EXERCISE BRIEF
The expected output is exactly the lines below, starting at the line with "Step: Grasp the" and ending at the line with "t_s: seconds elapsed", both included; no other line belongs in it.

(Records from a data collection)
==================================================

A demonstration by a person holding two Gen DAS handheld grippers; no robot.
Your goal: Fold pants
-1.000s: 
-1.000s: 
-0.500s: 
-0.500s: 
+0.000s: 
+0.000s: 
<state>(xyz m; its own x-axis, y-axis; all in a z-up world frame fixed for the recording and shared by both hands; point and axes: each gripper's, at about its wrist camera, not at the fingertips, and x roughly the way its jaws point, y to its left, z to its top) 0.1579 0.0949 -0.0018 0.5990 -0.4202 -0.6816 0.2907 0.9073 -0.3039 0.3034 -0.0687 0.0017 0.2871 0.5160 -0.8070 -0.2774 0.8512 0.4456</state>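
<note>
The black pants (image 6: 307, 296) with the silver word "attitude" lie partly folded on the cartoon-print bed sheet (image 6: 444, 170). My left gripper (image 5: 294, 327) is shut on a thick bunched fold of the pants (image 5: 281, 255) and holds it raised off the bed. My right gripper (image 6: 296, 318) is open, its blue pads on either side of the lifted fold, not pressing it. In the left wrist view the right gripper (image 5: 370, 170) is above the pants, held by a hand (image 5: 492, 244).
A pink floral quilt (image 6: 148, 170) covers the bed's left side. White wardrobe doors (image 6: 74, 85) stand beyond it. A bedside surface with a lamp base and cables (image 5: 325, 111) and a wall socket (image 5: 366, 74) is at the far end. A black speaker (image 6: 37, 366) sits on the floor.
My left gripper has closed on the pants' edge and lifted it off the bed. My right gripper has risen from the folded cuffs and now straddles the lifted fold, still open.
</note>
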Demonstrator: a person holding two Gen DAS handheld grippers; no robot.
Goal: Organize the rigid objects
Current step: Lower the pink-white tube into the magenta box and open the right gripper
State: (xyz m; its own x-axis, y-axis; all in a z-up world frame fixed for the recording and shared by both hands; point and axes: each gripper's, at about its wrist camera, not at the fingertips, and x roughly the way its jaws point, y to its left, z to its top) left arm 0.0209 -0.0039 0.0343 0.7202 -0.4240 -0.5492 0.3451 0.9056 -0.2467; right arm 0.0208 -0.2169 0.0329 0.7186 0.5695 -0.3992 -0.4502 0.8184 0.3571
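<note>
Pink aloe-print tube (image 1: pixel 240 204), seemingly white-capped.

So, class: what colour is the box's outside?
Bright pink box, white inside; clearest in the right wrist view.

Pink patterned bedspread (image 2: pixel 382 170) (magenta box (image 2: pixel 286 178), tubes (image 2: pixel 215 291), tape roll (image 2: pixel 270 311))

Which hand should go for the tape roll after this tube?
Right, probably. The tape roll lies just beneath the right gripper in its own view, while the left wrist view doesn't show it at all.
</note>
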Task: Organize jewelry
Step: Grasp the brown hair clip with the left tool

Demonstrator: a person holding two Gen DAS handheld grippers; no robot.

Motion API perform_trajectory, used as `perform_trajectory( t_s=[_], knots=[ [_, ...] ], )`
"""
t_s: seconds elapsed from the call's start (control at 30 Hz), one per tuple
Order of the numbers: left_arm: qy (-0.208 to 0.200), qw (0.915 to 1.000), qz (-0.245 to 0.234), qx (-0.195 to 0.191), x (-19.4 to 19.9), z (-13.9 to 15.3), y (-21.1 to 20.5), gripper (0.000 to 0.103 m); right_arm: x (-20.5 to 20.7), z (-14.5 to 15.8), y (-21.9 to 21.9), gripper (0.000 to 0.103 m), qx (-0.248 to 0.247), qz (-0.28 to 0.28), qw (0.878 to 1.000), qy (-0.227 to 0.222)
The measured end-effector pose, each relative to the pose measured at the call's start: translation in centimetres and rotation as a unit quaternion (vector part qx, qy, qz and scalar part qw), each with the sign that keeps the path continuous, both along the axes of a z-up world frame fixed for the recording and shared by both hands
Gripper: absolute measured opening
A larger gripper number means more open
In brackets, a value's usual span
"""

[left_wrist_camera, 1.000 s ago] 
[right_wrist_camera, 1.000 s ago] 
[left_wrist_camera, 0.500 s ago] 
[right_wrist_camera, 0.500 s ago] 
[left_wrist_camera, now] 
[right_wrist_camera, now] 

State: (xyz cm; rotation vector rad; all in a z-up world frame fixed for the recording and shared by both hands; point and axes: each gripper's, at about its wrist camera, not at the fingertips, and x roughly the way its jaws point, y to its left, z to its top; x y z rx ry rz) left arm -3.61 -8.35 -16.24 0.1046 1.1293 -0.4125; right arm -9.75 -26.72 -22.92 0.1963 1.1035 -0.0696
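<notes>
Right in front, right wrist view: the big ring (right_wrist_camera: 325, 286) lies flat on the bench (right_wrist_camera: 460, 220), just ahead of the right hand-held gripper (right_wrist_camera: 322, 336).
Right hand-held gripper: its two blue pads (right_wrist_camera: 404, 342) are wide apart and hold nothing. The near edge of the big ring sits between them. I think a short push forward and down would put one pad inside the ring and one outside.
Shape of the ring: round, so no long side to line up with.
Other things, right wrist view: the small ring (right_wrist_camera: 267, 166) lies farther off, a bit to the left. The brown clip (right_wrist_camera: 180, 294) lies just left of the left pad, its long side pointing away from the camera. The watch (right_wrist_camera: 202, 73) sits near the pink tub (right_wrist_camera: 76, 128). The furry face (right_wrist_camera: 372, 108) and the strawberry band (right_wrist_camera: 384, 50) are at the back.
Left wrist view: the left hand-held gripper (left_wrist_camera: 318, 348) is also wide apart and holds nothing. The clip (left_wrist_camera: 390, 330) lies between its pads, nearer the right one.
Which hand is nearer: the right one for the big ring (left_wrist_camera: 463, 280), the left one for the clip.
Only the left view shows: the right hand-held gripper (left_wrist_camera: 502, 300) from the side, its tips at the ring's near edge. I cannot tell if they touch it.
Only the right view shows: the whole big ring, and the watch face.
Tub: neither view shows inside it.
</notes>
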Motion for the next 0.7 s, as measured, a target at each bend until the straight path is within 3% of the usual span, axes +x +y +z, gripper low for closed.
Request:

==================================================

WRITTEN REPLY
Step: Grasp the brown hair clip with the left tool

Demonstrator: a person holding two Gen DAS handheld grippers; no robot.

Motion API perform_trajectory, used as `perform_trajectory( t_s=[_], knots=[ [_, ...] ], )`
"""
t_s: seconds elapsed from the call's start (control at 30 Hz), one per tuple

No other output belongs with this exercise.